**Assignment:**
Without the pictures, return each record as it appears.

**Source information:**
- - -

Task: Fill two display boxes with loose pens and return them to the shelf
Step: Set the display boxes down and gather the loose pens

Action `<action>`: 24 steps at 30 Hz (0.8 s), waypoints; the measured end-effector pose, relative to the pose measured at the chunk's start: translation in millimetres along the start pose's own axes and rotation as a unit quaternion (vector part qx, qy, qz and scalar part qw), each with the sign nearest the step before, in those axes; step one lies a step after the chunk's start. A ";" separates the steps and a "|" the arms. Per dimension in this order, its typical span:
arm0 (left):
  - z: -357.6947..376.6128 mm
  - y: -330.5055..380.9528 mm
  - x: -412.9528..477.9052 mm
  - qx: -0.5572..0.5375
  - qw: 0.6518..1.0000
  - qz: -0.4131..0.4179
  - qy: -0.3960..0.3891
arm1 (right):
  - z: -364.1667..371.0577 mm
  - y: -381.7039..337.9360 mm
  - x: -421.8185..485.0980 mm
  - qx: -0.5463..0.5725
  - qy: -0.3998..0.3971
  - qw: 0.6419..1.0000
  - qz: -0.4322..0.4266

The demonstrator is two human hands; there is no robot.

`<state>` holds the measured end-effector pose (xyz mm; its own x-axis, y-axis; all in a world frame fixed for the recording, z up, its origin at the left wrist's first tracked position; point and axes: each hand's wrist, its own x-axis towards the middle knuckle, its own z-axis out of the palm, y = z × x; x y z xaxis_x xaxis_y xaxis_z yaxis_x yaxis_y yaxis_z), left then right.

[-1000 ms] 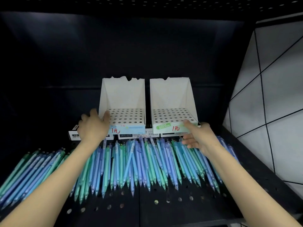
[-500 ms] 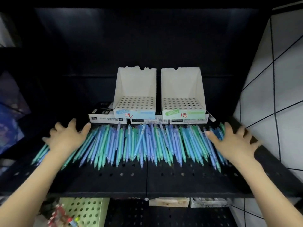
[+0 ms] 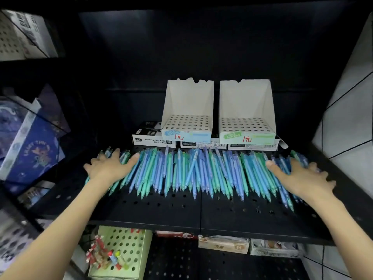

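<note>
Several loose blue and green pens [image 3: 193, 172] lie in a wide row across the black perforated shelf [image 3: 181, 211]. Behind them stand two white display boxes with hole grids, the left box [image 3: 188, 110] and the right box [image 3: 247, 110], both holding no pens, raised on flat marker cartons [image 3: 153, 139]. My left hand [image 3: 110, 168] rests flat with spread fingers on the left end of the pen row. My right hand [image 3: 300, 175] lies flat on the right end, fingers spread.
A white tiled wall [image 3: 347, 118] borders the shelf on the right. Blue printed packages [image 3: 30, 150] sit on the left. Below the shelf are a green perforated box [image 3: 129, 251] with small items and flat cartons [image 3: 224, 244].
Both hands left the display boxes, came down and apart, and now press flat on the two ends of the pen row. The view has pulled back and lower.
</note>
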<state>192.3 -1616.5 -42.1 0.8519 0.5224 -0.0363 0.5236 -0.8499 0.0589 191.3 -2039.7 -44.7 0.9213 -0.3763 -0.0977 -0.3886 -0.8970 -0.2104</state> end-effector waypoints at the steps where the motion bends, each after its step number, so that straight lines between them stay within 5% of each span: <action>1: -0.6 2.2 -1.5 -0.004 1.000 0.004 0.000 | -0.5 -1.0 -0.5 -0.004 -0.004 1.000 0.002; 24: -3.2 85.9 -42.9 -0.027 0.991 0.115 -0.060 | 14.8 -72.0 -31.1 -0.041 -0.032 0.997 -0.051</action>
<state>200.7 -1711.6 -32.4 0.9441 0.3009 -0.1348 0.3182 -0.9386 0.1336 190.5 -1960.0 -40.9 0.9528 -0.2689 -0.1413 -0.2884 -0.9467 -0.1433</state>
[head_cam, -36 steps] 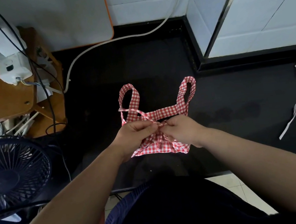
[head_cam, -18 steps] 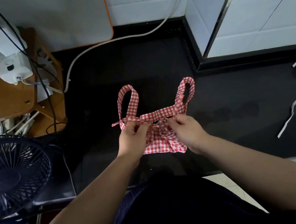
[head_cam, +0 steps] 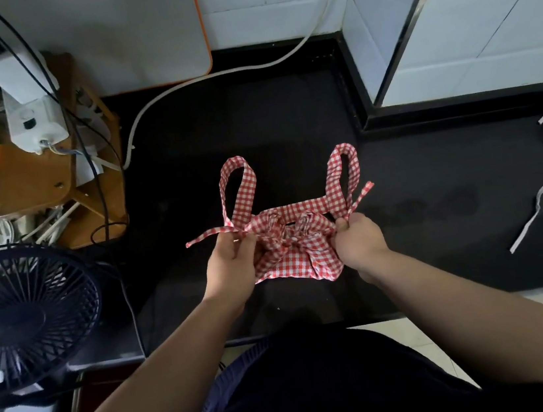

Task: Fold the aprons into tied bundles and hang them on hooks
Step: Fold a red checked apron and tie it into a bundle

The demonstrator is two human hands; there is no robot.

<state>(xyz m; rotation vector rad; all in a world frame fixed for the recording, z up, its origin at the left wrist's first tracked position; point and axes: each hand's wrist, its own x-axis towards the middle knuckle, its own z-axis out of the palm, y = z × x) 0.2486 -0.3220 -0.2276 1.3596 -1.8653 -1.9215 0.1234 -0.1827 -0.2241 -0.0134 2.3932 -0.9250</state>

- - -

**Exercise output:**
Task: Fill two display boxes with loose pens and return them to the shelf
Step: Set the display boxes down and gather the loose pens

Action `<action>`: 24 steps at 30 Hz (0.8 s), waypoints; the measured end-effector pose, relative to the pose measured at the chunk's start: translation in millimetres along the start pose's own axes and rotation as a unit quaternion (vector part qx, qy, qz and scalar part qw), each with the sign nearest the step before, in those axes; step one lies a step after the chunk's start. A ";" separates the steps and a "|" the arms. Per dimension in this order, its typical span:
arm0 (left):
  - z: -357.6947..376.6128 mm
  - y: -330.5055..380.9528 mm
  - x: -412.9528..477.9052 mm
  - qx: -0.5572..0.5375
  - qw: 0.6518..1.0000
  - qz: -0.4131..0.4179
  - qy: -0.3960..0.3891
arm1 (right):
  - z: -364.1667..371.0577 mm
  - y: -381.7039..337.9360 mm
  - x: -421.8185..485.0980 mm
  - qx: -0.5463..0.5725
  - qy: -0.3998..0.3971
  - qw: 0.6419..1.0000
  - qz: -0.4322..0.4266

The demonstrator is two human hands; there is no robot.

`<state>` holds the measured end-effector pose (xyz mm; its own x-axis, y-axis; all in a world frame fixed for the recording, z up, its origin at the left wrist's first tracked position; point and axes: each hand's wrist, its own x-axis towards the middle knuckle, its own z-axis out of the palm, y = z × x; x y z xaxis_x xaxis_y xaxis_z yaxis_x yaxis_y yaxis_z), left then right.

[-1000 ms] 
[-500 ms] 
[+0 ms] 

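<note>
Several loose blue and green pens [image 3: 193, 172] lie in a wide row across the black perforated shelf [image 3: 181, 211]. Behind them stand two white display boxes with hole grids, the left box [image 3: 188, 110] and the right box [image 3: 247, 110], both holding no pens, raised on flat marker cartons [image 3: 153, 139]. My left hand [image 3: 110, 168] rests flat with spread fingers on the left end of the pen row. My right hand [image 3: 300, 175] lies flat on the right end, fingers spread.
A white tiled wall [image 3: 347, 118] borders the shelf on the right. Blue printed packages [image 3: 30, 150] sit on the left. Below the shelf are a green perforated box [image 3: 129, 251] with small items and flat cartons [image 3: 224, 244].
Both hands left the display boxes, came down and apart, and now press flat on the two ends of the pen row. The view has pulled back and lower.
</note>
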<state>192.3 -1616.5 -42.1 0.8519 0.5224 -0.0363 0.5236 -0.8499 0.0589 191.3 -2039.7 -44.7 0.9213 -0.3763 -0.0977 -0.3886 -0.8970 -0.2104</state> end-effector waypoints at the steps where the motion bends, each after its step number, so that straight lines between them stay within 5% of each span: <action>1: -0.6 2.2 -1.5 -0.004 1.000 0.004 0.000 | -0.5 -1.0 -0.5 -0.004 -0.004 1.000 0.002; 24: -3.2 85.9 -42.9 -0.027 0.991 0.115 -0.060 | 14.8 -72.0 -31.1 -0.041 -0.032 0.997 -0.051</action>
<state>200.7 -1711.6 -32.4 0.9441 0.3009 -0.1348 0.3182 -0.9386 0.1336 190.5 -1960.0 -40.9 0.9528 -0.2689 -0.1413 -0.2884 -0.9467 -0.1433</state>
[head_cam, -36 steps] 
[head_cam, -18 steps] 
[head_cam, +0 steps] 

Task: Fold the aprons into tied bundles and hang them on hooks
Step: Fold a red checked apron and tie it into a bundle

The demonstrator is two human hands; there is no robot.

<state>(xyz m; rotation vector rad; all in a world frame fixed for the recording, z up, its origin at the left wrist's first tracked position; point and axes: each hand's wrist, its own x-axis towards the middle knuckle, its own z-axis out of the palm, y = z × x) 0.2486 -0.3220 -0.2276 1.3596 -1.8653 -1.9215 0.1234 -0.1827 -0.2241 -0.0134 2.3932 -0.9250</state>

The full answer has now been given.